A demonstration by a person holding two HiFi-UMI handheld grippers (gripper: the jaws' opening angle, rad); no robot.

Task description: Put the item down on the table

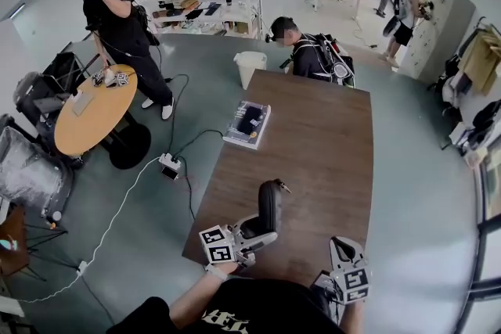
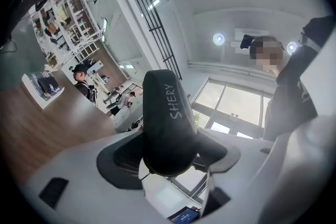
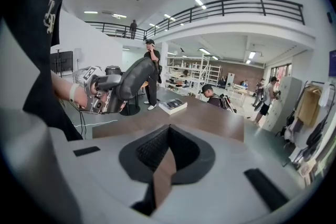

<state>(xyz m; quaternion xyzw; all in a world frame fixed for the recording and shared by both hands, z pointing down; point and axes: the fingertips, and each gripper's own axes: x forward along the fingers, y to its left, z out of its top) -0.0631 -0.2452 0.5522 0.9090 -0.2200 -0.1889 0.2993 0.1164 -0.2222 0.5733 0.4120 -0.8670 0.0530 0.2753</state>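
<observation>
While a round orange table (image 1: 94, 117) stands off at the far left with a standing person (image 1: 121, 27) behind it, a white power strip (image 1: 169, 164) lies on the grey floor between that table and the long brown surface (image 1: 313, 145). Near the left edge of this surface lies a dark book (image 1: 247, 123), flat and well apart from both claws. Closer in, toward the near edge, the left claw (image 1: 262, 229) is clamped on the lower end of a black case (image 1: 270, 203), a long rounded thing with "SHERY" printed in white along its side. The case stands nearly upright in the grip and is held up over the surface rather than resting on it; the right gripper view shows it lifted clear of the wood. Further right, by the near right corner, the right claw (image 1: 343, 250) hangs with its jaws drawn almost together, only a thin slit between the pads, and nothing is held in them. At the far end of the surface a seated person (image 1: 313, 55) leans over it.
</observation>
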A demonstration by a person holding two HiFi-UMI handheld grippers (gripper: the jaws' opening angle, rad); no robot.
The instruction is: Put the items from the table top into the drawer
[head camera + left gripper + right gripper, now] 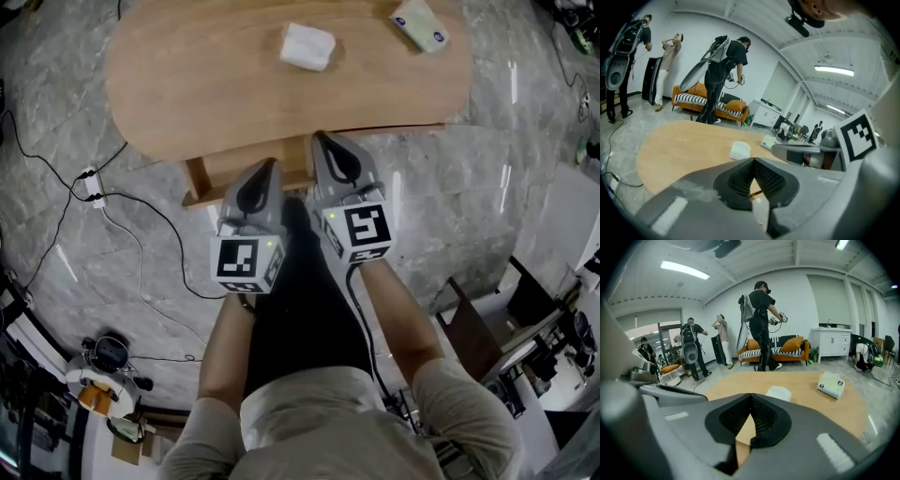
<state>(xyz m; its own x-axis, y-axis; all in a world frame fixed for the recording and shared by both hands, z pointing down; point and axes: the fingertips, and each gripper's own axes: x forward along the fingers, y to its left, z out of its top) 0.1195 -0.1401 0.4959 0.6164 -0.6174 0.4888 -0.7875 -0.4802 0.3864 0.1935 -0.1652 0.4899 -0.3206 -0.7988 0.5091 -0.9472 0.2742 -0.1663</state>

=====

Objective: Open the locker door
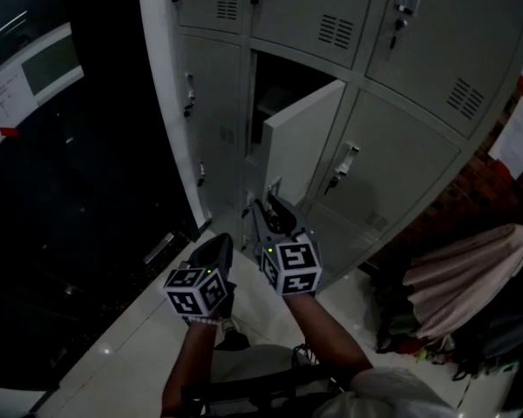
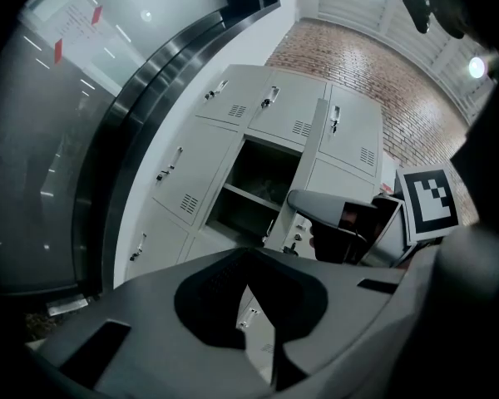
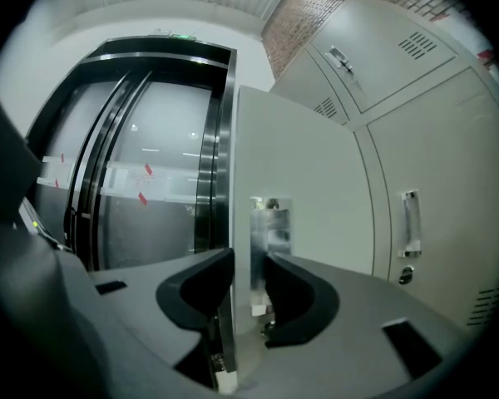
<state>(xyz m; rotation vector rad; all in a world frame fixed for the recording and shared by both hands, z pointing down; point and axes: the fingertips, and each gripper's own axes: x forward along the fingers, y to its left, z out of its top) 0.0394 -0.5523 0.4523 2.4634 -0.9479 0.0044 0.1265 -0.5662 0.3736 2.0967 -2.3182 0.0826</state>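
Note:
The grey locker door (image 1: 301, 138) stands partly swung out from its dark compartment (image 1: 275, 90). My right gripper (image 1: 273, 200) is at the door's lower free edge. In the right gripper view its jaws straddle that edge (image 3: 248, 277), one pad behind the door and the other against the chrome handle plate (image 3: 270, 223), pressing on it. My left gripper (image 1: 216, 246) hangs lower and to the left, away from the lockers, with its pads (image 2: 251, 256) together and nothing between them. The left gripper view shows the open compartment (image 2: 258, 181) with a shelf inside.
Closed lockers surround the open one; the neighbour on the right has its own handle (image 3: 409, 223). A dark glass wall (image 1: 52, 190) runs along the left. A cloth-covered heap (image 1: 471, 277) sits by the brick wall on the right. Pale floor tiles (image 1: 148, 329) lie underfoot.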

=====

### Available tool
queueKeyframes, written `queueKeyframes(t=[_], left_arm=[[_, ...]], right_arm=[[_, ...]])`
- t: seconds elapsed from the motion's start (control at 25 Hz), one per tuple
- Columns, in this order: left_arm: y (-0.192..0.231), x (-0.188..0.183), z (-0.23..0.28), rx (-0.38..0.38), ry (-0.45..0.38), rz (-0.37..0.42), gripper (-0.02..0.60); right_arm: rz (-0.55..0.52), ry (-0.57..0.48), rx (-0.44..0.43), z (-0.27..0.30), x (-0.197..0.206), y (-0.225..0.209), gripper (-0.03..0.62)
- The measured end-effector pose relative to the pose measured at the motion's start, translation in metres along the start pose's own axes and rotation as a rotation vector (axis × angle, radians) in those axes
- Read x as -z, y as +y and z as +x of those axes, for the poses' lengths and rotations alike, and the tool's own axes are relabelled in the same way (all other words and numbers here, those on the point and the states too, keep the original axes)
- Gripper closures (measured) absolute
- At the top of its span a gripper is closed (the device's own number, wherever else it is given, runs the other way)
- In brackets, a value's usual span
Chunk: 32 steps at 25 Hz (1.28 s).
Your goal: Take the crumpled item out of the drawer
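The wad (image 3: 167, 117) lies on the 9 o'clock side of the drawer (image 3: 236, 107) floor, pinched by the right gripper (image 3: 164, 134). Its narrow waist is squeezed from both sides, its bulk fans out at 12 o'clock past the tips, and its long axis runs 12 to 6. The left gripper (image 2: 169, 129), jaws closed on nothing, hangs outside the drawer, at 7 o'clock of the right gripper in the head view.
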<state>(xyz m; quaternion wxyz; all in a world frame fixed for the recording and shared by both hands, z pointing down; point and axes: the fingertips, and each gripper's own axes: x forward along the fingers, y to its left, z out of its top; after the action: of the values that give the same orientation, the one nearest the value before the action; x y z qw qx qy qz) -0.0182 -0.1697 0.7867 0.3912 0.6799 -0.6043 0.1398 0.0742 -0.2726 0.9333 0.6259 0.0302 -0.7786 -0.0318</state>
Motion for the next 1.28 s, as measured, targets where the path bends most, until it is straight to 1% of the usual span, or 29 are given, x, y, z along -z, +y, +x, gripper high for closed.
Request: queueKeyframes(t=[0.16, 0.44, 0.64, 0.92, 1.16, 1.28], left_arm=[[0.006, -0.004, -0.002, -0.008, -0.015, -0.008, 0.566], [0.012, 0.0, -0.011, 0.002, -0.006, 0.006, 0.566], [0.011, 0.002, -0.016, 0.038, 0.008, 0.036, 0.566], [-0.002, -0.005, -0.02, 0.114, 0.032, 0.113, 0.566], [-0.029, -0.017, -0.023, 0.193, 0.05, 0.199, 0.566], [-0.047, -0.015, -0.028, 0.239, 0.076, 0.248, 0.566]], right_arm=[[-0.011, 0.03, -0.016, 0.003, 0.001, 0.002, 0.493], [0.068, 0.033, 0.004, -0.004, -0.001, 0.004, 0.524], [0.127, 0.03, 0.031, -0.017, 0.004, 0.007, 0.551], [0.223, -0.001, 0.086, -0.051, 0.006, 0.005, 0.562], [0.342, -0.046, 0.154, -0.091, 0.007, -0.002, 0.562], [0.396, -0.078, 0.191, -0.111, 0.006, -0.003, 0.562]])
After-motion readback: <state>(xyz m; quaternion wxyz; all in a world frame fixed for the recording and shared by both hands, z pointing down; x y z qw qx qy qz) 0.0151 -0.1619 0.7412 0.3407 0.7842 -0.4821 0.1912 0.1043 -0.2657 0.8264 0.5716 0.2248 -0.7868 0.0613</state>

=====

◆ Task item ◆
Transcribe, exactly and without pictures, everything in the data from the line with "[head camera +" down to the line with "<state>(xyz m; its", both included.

◆ Solution ◆
[head camera + left gripper + right gripper, now] 
<state>(xyz m; its own x-axis, y-axis; all in a world frame fixed for the recording and shared by both hands, z pointing down; point and axes: the fingertips, and each gripper's own axes: x forward along the fingers, y to its left, z out of its top) 0.1195 -0.1401 0.4959 0.6164 -0.6174 0.4888 -0.7875 -0.4802 0.3864 0.1935 -0.1652 0.4899 -0.3206 -0.7988 0.5091 -0.9472 0.2742 -0.1663</state>

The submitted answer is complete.